In a seven-year period, 24 children with hyperthyroidism were reported in a study from India. Twenty of these had Graves’ disease while one had toxic nodular goiter and one had neonatal Graves’ disease while the remaining two were factitious. Behavioral problems, excitability, hyperkinesis, and irritability were most common symptoms. Ocular involvement was present in 85% while 30% had cardiac involvement. Goiter was noted in 18 out of 24 cases. Carbimazole was used for treatment and remission occurred in seventeen cases (81). Neonatal thyrotoxicosis has been reported from India (82).

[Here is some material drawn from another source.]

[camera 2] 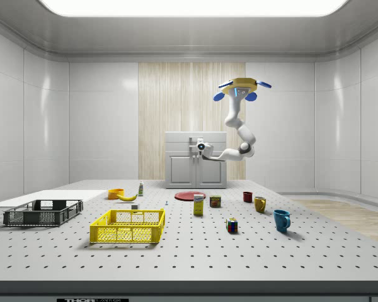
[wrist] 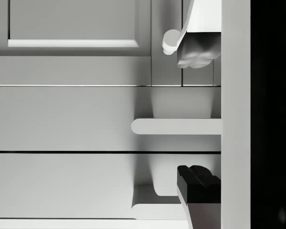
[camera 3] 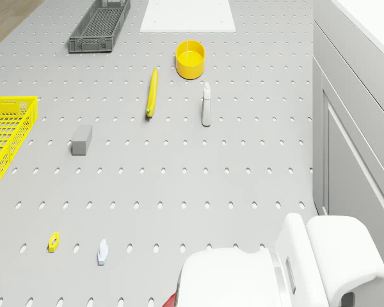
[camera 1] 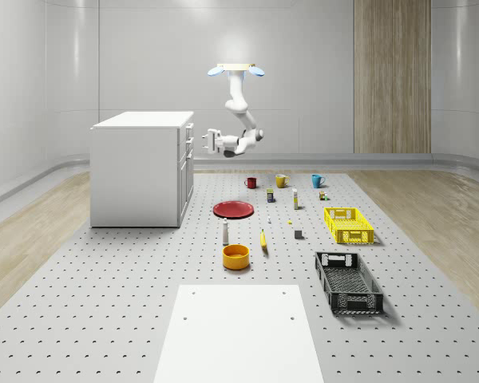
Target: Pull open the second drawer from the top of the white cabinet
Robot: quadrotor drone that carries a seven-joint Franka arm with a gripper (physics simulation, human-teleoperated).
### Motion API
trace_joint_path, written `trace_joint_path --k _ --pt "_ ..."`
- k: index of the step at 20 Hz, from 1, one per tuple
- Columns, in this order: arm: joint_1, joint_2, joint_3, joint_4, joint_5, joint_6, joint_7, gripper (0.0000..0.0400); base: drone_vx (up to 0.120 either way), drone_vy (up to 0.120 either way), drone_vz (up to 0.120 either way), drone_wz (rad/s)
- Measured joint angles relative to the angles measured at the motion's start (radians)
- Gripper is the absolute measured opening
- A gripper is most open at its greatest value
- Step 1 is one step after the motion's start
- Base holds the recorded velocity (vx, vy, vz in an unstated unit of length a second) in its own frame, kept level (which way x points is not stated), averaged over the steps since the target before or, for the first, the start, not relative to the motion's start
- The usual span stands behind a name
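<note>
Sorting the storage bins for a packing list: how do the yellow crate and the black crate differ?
The yellow crate is bright yellow and shorter; the black crate is dark and longer. In the whole-scene view, the yellow crate lies farther back, toward the mugs, and the black crate lies nearer the white mat. Both are open-topped with lattice walls.

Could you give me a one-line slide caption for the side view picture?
Hovering drone reaches its arm toward the white cabinet, gripper at the drawer fronts, cups and crates on the table.

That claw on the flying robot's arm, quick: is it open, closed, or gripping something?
Gripper: open, holding nothing, its fingers on either side of a drawer handle on the white cabinet.
</note>
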Motion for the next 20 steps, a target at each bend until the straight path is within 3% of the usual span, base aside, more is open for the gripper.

A case of a three and a half-year-old boy who had an autonomous functioning thyroid nodule which was cured by radioiodine ablation has been reported from India (83). Radioiodine therapy has been used for pediatric and adolescent Graves’ disease. Carbimazole therapy does not appear to influence the outcome of radioiodine therapy (84). Thyroid storm precipitated by empyema thoracis has been reported in a 16 year old girl (85).
Thyroid Cancer
Thyroid cancer is not common in pediatric populations and usually occurs as papillary carcinoma (PTC). A publication from a oncology center in India reports that pediatric differentiated thyroid cancer has high rates of extrathyroidal involvement as well as lymph node and distant metastasis (86). These findings however are not unique to tropical countries as similar profile has been reported from other parts of the world. Pediatric PTC often do not have TERT promoter mutations and have a lower prevalence of BRAFV600E mutation as reported in a study from India (87). Globally, the mortality rates of pediatric PTC are similar to that of adult PTC. The data on survival in pediatric PTC from tropical countries is limited.